Below are the entries; determine how many of their lines contain the string "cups" and give that figure alone.

= = =

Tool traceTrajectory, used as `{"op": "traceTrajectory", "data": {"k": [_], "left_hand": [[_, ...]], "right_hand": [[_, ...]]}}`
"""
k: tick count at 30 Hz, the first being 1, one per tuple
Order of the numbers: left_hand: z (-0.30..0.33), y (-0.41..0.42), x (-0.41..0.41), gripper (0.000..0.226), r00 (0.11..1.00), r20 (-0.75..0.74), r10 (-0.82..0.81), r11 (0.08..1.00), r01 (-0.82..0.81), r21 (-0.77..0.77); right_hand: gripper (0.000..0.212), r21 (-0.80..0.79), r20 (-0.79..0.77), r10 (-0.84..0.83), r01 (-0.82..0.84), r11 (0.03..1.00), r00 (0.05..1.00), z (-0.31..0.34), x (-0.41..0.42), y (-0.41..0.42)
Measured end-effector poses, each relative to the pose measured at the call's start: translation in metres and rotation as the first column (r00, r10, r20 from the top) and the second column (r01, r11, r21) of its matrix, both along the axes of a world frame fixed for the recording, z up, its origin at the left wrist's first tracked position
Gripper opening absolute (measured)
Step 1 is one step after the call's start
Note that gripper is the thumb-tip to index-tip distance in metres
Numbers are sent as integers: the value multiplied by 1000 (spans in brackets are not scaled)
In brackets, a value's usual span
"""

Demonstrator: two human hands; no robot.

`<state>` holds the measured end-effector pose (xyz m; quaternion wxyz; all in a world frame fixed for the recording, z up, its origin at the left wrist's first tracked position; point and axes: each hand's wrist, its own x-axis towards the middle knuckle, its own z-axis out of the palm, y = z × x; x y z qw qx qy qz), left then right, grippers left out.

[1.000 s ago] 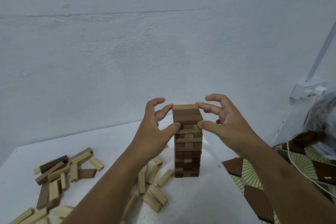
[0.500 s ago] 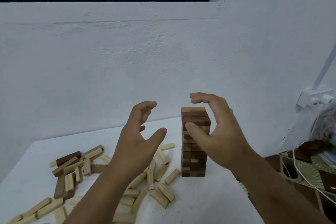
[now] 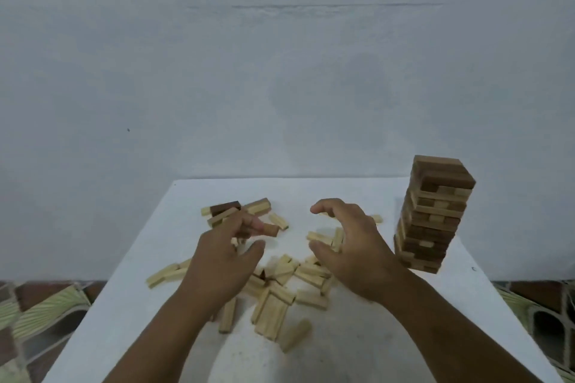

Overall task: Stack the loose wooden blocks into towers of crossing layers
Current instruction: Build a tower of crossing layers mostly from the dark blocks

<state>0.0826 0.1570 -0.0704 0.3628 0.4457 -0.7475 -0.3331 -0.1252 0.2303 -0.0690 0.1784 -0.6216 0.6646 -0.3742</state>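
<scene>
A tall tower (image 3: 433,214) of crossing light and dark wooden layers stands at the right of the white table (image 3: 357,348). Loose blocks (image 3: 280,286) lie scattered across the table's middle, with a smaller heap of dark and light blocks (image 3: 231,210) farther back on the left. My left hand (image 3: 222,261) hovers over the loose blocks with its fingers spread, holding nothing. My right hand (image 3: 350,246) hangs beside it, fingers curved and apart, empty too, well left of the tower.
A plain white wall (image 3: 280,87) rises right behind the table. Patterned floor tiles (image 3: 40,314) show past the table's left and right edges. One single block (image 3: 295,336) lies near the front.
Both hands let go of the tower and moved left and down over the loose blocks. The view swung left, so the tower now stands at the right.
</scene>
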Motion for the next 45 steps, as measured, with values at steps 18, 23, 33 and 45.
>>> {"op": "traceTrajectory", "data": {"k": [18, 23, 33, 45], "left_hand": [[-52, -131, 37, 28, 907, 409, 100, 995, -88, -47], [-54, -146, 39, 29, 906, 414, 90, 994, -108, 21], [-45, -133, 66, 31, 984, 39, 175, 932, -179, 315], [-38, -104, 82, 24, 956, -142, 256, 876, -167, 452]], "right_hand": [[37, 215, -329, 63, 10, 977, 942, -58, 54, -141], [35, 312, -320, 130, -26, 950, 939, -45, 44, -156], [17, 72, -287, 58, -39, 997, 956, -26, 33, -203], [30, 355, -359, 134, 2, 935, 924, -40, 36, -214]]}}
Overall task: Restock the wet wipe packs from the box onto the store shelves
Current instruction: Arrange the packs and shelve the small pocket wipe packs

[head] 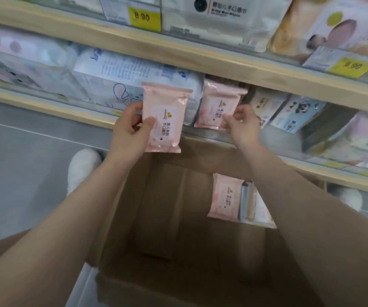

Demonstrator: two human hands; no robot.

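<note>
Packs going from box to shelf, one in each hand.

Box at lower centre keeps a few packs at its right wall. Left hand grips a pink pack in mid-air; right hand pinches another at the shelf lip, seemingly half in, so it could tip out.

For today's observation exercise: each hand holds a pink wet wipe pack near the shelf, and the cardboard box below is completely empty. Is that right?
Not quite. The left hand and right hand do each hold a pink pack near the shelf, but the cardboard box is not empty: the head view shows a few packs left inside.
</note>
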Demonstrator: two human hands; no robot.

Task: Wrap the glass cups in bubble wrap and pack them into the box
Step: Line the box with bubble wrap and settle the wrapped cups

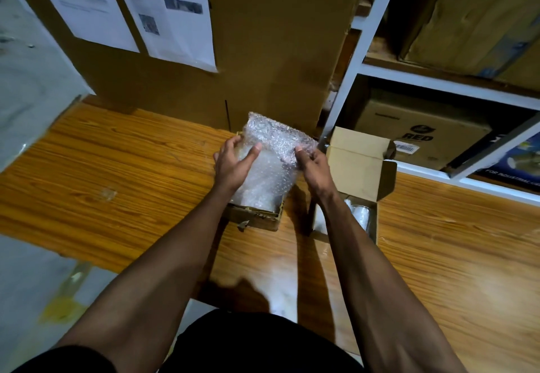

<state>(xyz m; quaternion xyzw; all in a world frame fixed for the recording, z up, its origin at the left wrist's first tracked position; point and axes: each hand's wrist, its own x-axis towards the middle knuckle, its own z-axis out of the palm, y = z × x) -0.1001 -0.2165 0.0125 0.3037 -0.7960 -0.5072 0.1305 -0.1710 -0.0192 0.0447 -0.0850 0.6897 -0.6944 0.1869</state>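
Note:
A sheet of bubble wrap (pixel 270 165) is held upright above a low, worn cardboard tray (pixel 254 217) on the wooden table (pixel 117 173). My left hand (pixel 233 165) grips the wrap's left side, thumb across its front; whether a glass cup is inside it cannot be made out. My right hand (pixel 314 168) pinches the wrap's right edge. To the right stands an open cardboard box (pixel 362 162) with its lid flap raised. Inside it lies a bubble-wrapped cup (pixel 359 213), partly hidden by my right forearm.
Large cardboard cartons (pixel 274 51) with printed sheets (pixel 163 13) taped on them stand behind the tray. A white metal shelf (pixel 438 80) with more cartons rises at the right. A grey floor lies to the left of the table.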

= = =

Result below: 2